20 July 2010
The Reger Edition of the Works (RWA) is conceived as a hybrid edition, providing a conventionally printed music text with a digital critico-scholarly apparatus. This presentation form offers two fundamental advantages: To be mentioned, first of all, is the sheer quantity of material that the editor must collate, utilize, and evaluate; a plenitude that could not be presented in a mere print edition for any number of reasons, not least of them the absolute minimum of user-friendliness (in any case, not without having to answer for a “hubristic” rather than a “hybrid” edition). In a digital medium, on the other hand, quantitative limitations hardly play a role any longer– and furthermore, targeted information can be supplied and called up there (and only there) where it is of use. Secondly, the critico-textual apparatus benefits even in narrower sense from its preparation for the digital medium. Such a preparation enables us to illustrate the sources concerned and interlink editorial annotations with these source illustrations, as well as also with each other. Requisite for this is naturally appropriate high-performance software: That is Edirom.

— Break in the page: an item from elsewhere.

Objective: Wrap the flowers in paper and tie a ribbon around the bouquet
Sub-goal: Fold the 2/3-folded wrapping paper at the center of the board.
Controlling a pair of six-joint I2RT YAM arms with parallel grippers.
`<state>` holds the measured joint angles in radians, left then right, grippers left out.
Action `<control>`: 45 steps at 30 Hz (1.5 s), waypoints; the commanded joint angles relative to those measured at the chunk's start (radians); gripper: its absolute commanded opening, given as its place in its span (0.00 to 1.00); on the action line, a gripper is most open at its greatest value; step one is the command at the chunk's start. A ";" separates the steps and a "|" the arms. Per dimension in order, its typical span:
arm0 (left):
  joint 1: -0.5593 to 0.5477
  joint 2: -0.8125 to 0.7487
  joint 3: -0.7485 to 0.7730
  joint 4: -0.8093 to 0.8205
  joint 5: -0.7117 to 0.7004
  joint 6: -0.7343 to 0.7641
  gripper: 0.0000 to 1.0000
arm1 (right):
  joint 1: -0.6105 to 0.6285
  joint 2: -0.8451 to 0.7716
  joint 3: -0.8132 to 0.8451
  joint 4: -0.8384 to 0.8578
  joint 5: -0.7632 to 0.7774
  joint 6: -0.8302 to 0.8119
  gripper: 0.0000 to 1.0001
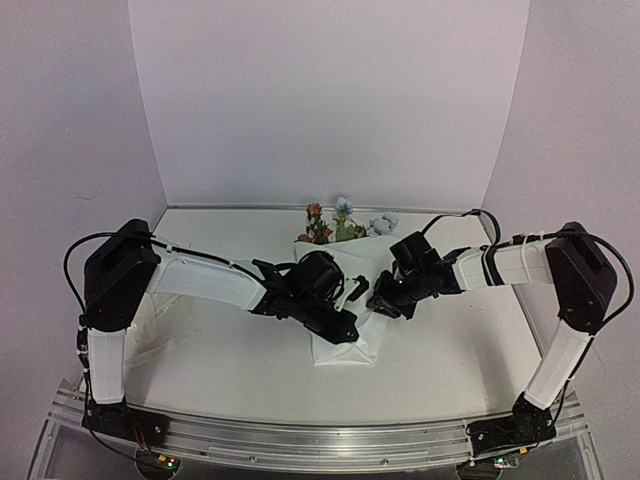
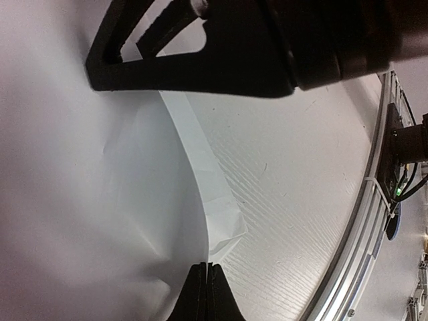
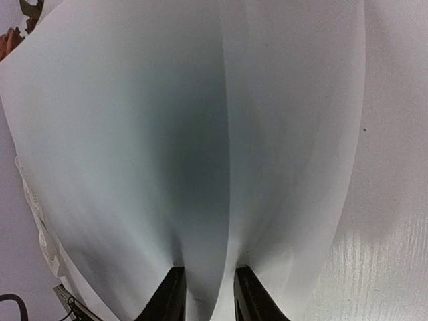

Although the RWA is thus fundamentally based on a digital apparatus, we had decided at the outset of the project to still carry out the spadework for the first volume as “analogue” – to begin with, for time reasons: Scans of the sources first had to be acquired and/or produced, editorial guidelines worked out, and standards for the structure and scope of the apparatus developed, before implementation with the aid of Edirom could begin. Retrospectively I consider it important, if not anyhow, as in our case, because of the need for a firm schedule, to begin editorial work and preliminary considerations as analogue, that is, without the assistance, but even also without the presets of a program. Every editorial subject has its idiosyncrasies and special needs, and it is advisable to form an idea of its implementation no matter what the available instrumentarium (to a certain extent freely, in accordance with Beethoven’s word on the “wretched violin,” which, though, proved here to be a wonderful instrument!).
Still, when once the structural basis for the edition is laid and the source evaluation begins, deployment of Edirom is to be recommended as early as possible. Whoever has once collated or proofread with the help of the software is not going to want to do without it any longer. The merits of Edirom for collating, Joachim Veit has already adequately described (cf. “Doing without is no longer conceivable”), and I can only second him! Incidentally, Edirom should even be entrusted to all editors who ultimately have foregone the digital editing of sources in favor of an analogue music edition: Because no one should be without the bar-by-bar synchronized presentation of the sources, permitting the immediate manifestation of their variants.
The attraction of Edirom software is its many-sidedness and flexibility – a feature that is, at least in equal measure, to be attributed, of course, to the support and competence of the research team of the same name. I can say that time and again we were surprised at how many things – and especially how quickly – the colleagues in Detmold made whatever in connection with the RWA we desired possible, but what often appeared hardly realizable technically.
All the same, we must not underestimate the necessity of a training period of several months in order to so understand the mechanics of the software that its possibilities can be amply exploited and standards for formatting and interconnecting can be stipulated (in our case this had required about half a year). Perhaps it is possible to develop a digital edition based on Edirom even without competent support from Detmold, though I imagine it would be very arduous and not even edifying.
Music editors are primarily musicologists and merely users with respect to the utilized EDV. Yet, independently producing and formatting texts based on XML, as the program requires, cannot be taken for granted today to the same degree as, for instance, knowledge about, for instance, (common) word processing; guidance is needed. All the more is the same true for the use of advanced program options. But above all, merely utilizing Edirom as an existing program without at the same time furthering its development and adaptation for the purpose at hand, at least in the intermediate term, means a step back.
The Edirom software is a milestone for editorial praxis. To keep it current technically and in content, requires a structured collaboration of editors and information scientists, as has transpired through the Detmold research project. For this, as editors of the Reger Edition of the Works, my colleagues and I owe our heartfelt thanks.